### YOUR OBJECTIVE
All of the lines below should be printed again exactly as they are.

***** DATASET EXTRACT *****

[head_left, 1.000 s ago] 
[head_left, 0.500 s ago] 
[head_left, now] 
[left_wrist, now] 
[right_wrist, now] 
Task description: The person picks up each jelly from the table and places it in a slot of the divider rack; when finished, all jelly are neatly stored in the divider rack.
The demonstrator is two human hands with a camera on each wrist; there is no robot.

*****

### RESPONSE TO THE TASK
[head_left, 1.000 s ago] 
[head_left, 0.500 s ago] 
[head_left, now] 
[left_wrist, now] 
[right_wrist, now] 
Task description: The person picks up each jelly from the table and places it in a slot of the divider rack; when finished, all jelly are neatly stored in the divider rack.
The demonstrator is two human hands with a camera on each wrist; there is no robot.

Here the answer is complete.